Required work ▸ Pictures stay out of this copy, which runs from the first line of the material through the line containing "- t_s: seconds".

Stored data ▸
------------------------------------------------
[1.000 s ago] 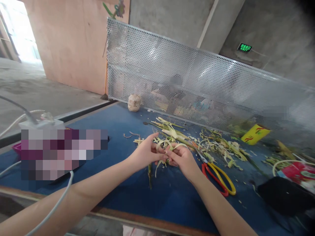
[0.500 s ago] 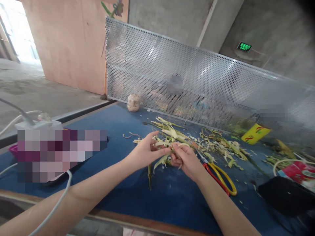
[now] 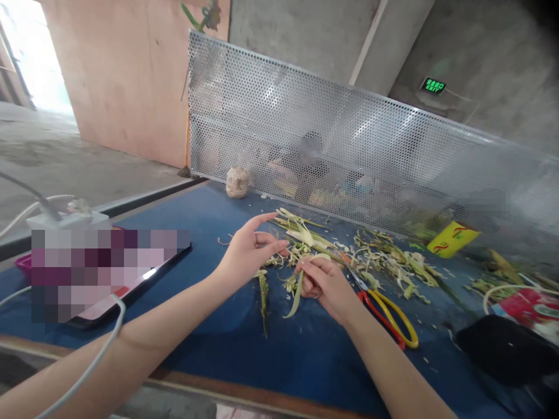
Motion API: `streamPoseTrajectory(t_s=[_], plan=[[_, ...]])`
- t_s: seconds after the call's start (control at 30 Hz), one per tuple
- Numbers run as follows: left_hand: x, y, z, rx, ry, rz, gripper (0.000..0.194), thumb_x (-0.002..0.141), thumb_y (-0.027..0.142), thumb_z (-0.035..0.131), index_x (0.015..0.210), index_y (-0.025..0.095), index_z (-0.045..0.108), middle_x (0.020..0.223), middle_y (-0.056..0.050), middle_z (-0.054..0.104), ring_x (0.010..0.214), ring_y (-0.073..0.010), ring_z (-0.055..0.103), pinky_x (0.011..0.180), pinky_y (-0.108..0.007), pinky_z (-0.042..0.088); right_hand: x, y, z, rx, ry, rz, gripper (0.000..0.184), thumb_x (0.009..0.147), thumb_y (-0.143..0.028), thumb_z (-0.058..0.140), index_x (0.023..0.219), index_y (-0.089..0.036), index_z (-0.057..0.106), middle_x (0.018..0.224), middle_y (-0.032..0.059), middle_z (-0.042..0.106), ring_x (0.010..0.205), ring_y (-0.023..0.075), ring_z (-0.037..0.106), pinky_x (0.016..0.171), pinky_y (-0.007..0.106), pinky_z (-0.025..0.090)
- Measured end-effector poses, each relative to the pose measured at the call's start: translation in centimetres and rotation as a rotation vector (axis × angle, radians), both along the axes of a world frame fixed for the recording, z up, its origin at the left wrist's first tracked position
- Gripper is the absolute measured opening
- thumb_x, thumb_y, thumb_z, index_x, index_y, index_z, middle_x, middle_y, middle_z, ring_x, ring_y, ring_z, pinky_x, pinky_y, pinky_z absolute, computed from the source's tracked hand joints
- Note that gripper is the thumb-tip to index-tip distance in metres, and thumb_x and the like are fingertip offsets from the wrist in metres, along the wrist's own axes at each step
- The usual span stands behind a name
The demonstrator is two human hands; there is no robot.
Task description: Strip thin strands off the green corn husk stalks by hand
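My right hand is closed around a pale green plant stalk whose peeled leaf hangs down over the blue table. My left hand hovers just left of it with fingers spread, holding nothing. A thin dark green stem lies on the table below my left hand. A heap of peeled leaf strips spreads behind and to the right of both hands.
Red-and-yellow scissors lie right of my right hand. A tablet with a white cable sits at the left. A perforated metal screen stands along the far edge, a person behind it. A yellow packet and a black object sit at right.
My left hand has let go of the stalk, opened and lifted away to the left. My right hand keeps the stalk, and a peeled strip now hangs down from it.
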State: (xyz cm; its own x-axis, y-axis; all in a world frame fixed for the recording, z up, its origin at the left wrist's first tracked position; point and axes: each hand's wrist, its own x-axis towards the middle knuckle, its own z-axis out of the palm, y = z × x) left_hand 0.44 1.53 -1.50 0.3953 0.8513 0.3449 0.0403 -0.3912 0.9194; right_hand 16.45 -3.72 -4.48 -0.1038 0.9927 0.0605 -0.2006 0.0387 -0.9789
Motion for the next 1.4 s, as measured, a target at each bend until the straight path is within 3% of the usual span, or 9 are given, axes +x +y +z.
streamPoseTrajectory(t_s=[0.07, 0.13, 0.2, 0.27, 0.33, 0.47, 0.6, 0.9, 1.4], plan=[[0.0, 0.1, -0.6, 0.096, 0.106, 0.093, 0.061, 0.073, 0.038, 0.053, 0.126, 0.017, 0.03, 0.081, -0.006, 0.066, 0.089, -0.0203, 0.057, 0.081, -0.036, 0.04, 0.1, -0.1, 0.2, 0.0, 0.012, -0.015, 0.023, 0.074, -0.037, 0.057, 0.07, -0.014, 0.057, 0.042, -0.0065, 0.041, 0.036, 0.0025, 0.024, 0.04, 0.021, 0.018], [0.1, 0.0, -1.2, 0.214, 0.233, 0.307, 0.065, 0.071, 0.038, 0.055, 0.126, 0.017, 0.029, 0.11, -0.012, 0.055, 0.104, -0.0253, 0.048, 0.087, -0.043, 0.034, 0.2, -0.1, 0.4, -0.001, 0.032, -0.029, 0.024, 0.074, -0.039, 0.056, 0.074, -0.015, 0.057, 0.047, -0.0051, 0.044, 0.038, 0.0028, 0.026, 0.041, 0.021, 0.02], [0.3, -0.3, -1.5, 0.334, 0.312, 0.396, 0.063, 0.072, 0.036, 0.053, 0.126, 0.015, 0.029, 0.11, -0.012, 0.054, 0.103, -0.0261, 0.046, 0.088, -0.046, 0.032, 0.2, -0.1, 0.5, 0.008, 0.049, -0.04, 0.024, 0.073, -0.039, 0.058, 0.077, -0.015, 0.057, 0.051, -0.0047, 0.045, 0.039, 0.0032, 0.028, 0.042, 0.021, 0.021], [0.4, -0.9, -1.5, 0.373, 0.292, 0.218, 0.054, 0.077, 0.03, 0.047, 0.126, 0.015, 0.028, 0.088, -0.006, 0.059, 0.086, -0.019, 0.053, 0.082, -0.038, 0.038, 0.1, 0.0, 0.4, 0.024, 0.052, -0.046, 0.022, 0.072, -0.036, 0.059, 0.078, -0.016, 0.055, 0.051, -0.0053, 0.045, 0.04, 0.0032, 0.029, 0.042, 0.02, 0.022], [0.6, -1.4, -1.5, 0.26, 0.237, 0.042, 0.059, 0.08, 0.029, 0.042, 0.132, 0.018, 0.016, 0.077, -0.001, 0.06, 0.073, -0.0148, 0.054, 0.074, -0.031, 0.041, 0.0, 0.0, 0.3, 0.04, 0.041, -0.042, 0.02, 0.072, -0.034, 0.06, 0.079, -0.017, 0.053, 0.05, -0.0061, 0.045, 0.039, 0.0032, 0.029, 0.042, 0.02, 0.022], [0.9, -1.6, -2.0, 0.106, 0.148, -0.048, 0.078, 0.074, 0.035, 0.052, 0.135, 0.019, 0.005, 0.096, -0.006, 0.06, 0.077, -0.0157, 0.054, 0.068, -0.029, 0.041, -0.1, 0.0, 0.1, 0.073, -0.009, -0.023, 0.026, 0.074, -0.033, 0.058, 0.092, -0.017, 0.049, 0.047, -0.0067, 0.046, 0.039, 0.0044, 0.03, 0.043, 0.02, 0.022], [1.2, -1.3, -2.4, -0.051, 0.035, -0.184, 0.086, 0.07, 0.033, 0.059, 0.135, 0.017, 0.005, 0.087, -0.005, 0.061, 0.06, -0.0107, 0.051, 0.058, -0.026, 0.04, -0.2, -0.1, 0.1, 0.032, -0.075, -0.019, 0.04, 0.072, -0.035, 0.059, 0.105, -0.018, 0.042, 0.046, -0.0074, 0.046, 0.04, 0.0059, 0.032, 0.042, 0.02, 0.019], [0.8, -1.5, -1.7, -0.035, 0.031, -0.137, 0.072, 0.07, 0.025, 0.058, 0.13, 0.019, 0.02, 0.064, 0.003, 0.056, 0.057, -0.0121, 0.055, 0.056, -0.025, 0.042, 0.0, -0.2, 0.0, 0.045, -0.042, -0.052, 0.039, 0.074, -0.034, 0.057, 0.107, -0.019, 0.043, 0.045, -0.011, 0.029, 0.04, 0.0045, 0.021, 0.043, 0.022, 0.021], [1.0, -0.8, -1.4, -0.3, -0.097, -0.239, 0.077, 0.077, 0.026, 0.053, 0.134, 0.014, 0.003, 0.06, 0.004, 0.056, 0.041, -0.0067, 0.047, 0.04, -0.019, 0.037, 1.4, -0.2, 0.4, 0.157, -0.148, -0.032, 0.03, 0.075, -0.026, 0.055, 0.105, -0.021, 0.05, 0.045, -0.0096, 0.034, 0.04, 0.0055, 0.028, 0.043, 0.02, 0.028]])
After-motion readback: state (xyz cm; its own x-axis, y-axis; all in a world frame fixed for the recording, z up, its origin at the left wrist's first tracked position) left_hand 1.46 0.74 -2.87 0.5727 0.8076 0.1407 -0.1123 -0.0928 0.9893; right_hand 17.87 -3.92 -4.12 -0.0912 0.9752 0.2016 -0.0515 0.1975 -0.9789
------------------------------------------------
Response for this exercise ▸
[1.000 s ago] 
[0.500 s ago] 
[now] 
Motion API: `streamPoseTrajectory(t_s=[_], plan=[[_, ...]])`
- t_s: seconds after the call's start (control at 30 Hz), one per tuple

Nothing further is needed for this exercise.